▶ _TASK STATEMENT_
Repeat the entries below in full, with every character unchanged.

━━ ENTRIES SHOWN ━━

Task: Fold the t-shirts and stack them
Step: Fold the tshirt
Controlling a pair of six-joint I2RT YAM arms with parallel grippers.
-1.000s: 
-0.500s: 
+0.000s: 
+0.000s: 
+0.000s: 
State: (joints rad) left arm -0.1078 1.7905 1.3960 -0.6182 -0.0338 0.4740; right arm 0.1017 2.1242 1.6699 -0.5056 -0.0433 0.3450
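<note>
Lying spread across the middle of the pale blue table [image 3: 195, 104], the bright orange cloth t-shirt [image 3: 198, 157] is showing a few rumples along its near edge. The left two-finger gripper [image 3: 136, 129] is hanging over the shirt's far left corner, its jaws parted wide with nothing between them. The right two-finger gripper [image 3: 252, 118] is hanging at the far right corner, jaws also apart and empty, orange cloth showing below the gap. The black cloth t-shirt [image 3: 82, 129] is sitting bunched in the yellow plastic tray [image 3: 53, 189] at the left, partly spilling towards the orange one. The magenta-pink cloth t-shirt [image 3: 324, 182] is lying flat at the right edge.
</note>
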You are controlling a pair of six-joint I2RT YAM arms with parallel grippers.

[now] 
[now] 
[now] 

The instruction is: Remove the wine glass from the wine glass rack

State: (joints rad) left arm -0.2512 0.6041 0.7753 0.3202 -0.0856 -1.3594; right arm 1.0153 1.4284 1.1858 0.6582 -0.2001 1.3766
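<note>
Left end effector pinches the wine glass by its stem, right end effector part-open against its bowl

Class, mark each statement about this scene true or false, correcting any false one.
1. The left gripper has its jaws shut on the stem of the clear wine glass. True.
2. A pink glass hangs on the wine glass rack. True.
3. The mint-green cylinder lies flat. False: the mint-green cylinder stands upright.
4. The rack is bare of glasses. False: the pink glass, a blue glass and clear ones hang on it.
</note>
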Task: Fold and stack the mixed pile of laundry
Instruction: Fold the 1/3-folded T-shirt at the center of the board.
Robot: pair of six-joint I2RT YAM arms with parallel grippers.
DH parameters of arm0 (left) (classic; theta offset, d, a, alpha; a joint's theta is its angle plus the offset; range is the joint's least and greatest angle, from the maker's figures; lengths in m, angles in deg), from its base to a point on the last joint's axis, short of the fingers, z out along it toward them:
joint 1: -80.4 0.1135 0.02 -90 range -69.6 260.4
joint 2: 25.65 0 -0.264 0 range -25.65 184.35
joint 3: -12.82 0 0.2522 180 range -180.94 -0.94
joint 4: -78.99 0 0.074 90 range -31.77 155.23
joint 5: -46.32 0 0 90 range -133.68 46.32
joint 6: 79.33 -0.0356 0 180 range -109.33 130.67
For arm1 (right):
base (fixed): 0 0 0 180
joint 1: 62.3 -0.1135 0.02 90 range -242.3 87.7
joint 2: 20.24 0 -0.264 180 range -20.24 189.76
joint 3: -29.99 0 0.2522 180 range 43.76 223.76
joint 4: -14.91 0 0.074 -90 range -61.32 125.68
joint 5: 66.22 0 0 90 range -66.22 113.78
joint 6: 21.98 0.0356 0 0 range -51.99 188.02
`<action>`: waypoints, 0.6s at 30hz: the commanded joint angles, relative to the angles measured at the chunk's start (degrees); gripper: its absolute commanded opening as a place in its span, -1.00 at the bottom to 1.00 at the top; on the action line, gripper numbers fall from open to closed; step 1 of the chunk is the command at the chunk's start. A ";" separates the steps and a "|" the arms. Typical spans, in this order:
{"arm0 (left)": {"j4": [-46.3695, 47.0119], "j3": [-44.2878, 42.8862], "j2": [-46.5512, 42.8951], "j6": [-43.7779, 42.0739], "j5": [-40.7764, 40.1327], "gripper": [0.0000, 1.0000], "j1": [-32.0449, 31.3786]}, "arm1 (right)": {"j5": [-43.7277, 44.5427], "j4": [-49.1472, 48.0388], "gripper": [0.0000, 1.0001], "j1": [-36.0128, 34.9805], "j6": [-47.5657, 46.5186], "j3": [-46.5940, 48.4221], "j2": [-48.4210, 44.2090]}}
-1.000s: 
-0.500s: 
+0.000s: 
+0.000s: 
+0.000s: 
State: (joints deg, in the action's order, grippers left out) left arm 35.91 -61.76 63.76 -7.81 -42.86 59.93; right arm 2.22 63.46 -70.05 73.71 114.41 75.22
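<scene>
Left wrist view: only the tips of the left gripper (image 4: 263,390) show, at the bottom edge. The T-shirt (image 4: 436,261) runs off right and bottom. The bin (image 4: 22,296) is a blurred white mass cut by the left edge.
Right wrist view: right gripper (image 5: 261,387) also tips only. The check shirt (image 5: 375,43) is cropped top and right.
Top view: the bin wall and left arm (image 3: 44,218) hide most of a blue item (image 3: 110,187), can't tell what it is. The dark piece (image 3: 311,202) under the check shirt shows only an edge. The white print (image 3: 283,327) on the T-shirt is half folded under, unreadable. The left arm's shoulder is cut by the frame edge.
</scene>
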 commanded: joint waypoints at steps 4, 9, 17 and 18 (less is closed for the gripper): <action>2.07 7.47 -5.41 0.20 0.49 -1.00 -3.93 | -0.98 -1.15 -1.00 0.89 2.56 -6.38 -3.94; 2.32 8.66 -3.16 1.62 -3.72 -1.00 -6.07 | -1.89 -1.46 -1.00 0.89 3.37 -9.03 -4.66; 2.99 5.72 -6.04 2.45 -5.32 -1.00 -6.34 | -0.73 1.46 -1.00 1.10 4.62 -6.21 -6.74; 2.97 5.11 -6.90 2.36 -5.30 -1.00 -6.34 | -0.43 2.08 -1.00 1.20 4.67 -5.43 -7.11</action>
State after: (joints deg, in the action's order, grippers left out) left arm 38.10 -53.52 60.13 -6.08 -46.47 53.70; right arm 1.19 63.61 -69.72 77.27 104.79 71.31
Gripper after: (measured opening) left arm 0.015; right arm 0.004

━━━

▶ _RESPONSE TO THIS TASK_
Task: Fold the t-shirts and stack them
Step: Fold the tshirt
Controlling a pair of six-joint I2RT YAM arms with parallel grippers.
-1.000s: 
-0.500s: 
+0.000s: 
+0.000s: 
+0.000s: 
State: (joints rad) left arm -0.1078 1.7905 1.3960 -0.6182 -0.0338 0.4740; right arm 0.1017 2.1242 1.6699 -0.5056 -0.0433 0.3450
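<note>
Lying spread across the middle of the pale blue table [image 3: 195, 104], the bright orange cloth t-shirt [image 3: 198, 157] is showing a few rumples along its near edge. The left two-finger gripper [image 3: 136, 129] is hanging over the shirt's far left corner, its jaws parted wide with nothing between them. The right two-finger gripper [image 3: 252, 118] is hanging at the far right corner, jaws also apart and empty, orange cloth showing below the gap. The black cloth t-shirt [image 3: 82, 129] is sitting bunched in the yellow plastic tray [image 3: 53, 189] at the left, partly spilling towards the orange one. The magenta-pink cloth t-shirt [image 3: 324, 182] is lying flat at the right edge.
</note>
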You are controlling a pair of six-joint I2RT YAM arms with parallel grippers.

[now] 
[now] 
[now] 

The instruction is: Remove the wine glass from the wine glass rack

State: (joints rad) left arm -0.2512 0.6041 0.7753 0.3202 -0.0856 -1.3594; right arm 1.0153 1.4284 1.1858 0.6582 -0.2001 1.3766
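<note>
Left end effector pinches the wine glass by its stem, right end effector part-open against its bowl

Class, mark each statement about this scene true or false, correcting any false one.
1. The left gripper has its jaws shut on the stem of the clear wine glass. True.
2. A pink glass hangs on the wine glass rack. True.
3. The mint-green cylinder lies flat. False: the mint-green cylinder stands upright.
4. The rack is bare of glasses. False: the pink glass, a blue glass and clear ones hang on it.
</note>
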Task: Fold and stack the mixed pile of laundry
Instruction: Fold the 1/3-folded T-shirt at the center of the board.
Robot: pair of six-joint I2RT YAM arms with parallel grippers.
DH parameters of arm0 (left) (classic; theta offset, d, a, alpha; a joint's theta is its angle plus the offset; range is the joint's least and greatest angle, from the maker's figures; lengths in m, angles in deg), from its base to a point on the last joint's axis, short of the fingers, z out along it toward them:
joint 1: -80.4 0.1135 0.02 -90 range -69.6 260.4
joint 2: 25.65 0 -0.264 0 range -25.65 184.35
joint 3: -12.82 0 0.2522 180 range -180.94 -0.94
joint 4: -78.99 0 0.074 90 range -31.77 155.23
joint 5: -46.32 0 0 90 range -133.68 46.32
joint 6: 79.33 -0.0356 0 180 range -109.33 130.67
For arm1 (right):
base (fixed): 0 0 0 180
joint 1: 62.3 -0.1135 0.02 90 range -242.3 87.7
joint 2: 20.24 0 -0.264 180 range -20.24 189.76
joint 3: -29.99 0 0.2522 180 range 43.76 223.76
joint 4: -14.91 0 0.074 -90 range -61.32 125.68
joint 5: 66.22 0 0 90 range -66.22 113.78
joint 6: 21.98 0.0356 0 0 range -51.99 188.02
`<action>`: waypoints, 0.6s at 30hz: the commanded joint angles, relative to the angles measured at the chunk's start (degrees); gripper: its absolute commanded opening as a place in its span, -1.00 at the bottom to 1.00 at the top; on the action line, gripper numbers fall from open to closed; step 1 of the chunk is the command at the chunk's start. A ";" separates the steps and a "|" the arms. Typical spans, in this order:
{"arm0 (left)": {"j4": [-46.3695, 47.0119], "j3": [-44.2878, 42.8862], "j2": [-46.5512, 42.8951], "j6": [-43.7779, 42.0739], "j5": [-40.7764, 40.1327], "gripper": [0.0000, 1.0000], "j1": [-32.0449, 31.3786]}, "arm1 (right)": {"j5": [-43.7277, 44.5427], "j4": [-49.1472, 48.0388], "gripper": [0.0000, 1.0001], "j1": [-36.0128, 34.9805], "j6": [-47.5657, 46.5186], "j3": [-46.5940, 48.4221], "j2": [-48.4210, 44.2090]}}
-1.000s: 
-0.500s: 
+0.000s: 
+0.000s: 
+0.000s: 
State: (joints deg, in the action's order, grippers left out) left arm 35.91 -61.76 63.76 -7.81 -42.86 59.93; right arm 2.22 63.46 -70.05 73.71 114.41 75.22
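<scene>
Left wrist view: only the tips of the left gripper (image 4: 263,390) show, at the bottom edge. The T-shirt (image 4: 436,261) runs off right and bottom. The bin (image 4: 22,296) is a blurred white mass cut by the left edge.
Right wrist view: right gripper (image 5: 261,387) also tips only. The check shirt (image 5: 375,43) is cropped top and right.
Top view: the bin wall and left arm (image 3: 44,218) hide most of a blue item (image 3: 110,187), can't tell what it is. The dark piece (image 3: 311,202) under the check shirt shows only an edge. The white print (image 3: 283,327) on the T-shirt is half folded under, unreadable. The left arm's shoulder is cut by the frame edge.
</scene>
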 commanded: joint waypoints at steps 4, 9, 17 and 18 (less is closed for the gripper): <action>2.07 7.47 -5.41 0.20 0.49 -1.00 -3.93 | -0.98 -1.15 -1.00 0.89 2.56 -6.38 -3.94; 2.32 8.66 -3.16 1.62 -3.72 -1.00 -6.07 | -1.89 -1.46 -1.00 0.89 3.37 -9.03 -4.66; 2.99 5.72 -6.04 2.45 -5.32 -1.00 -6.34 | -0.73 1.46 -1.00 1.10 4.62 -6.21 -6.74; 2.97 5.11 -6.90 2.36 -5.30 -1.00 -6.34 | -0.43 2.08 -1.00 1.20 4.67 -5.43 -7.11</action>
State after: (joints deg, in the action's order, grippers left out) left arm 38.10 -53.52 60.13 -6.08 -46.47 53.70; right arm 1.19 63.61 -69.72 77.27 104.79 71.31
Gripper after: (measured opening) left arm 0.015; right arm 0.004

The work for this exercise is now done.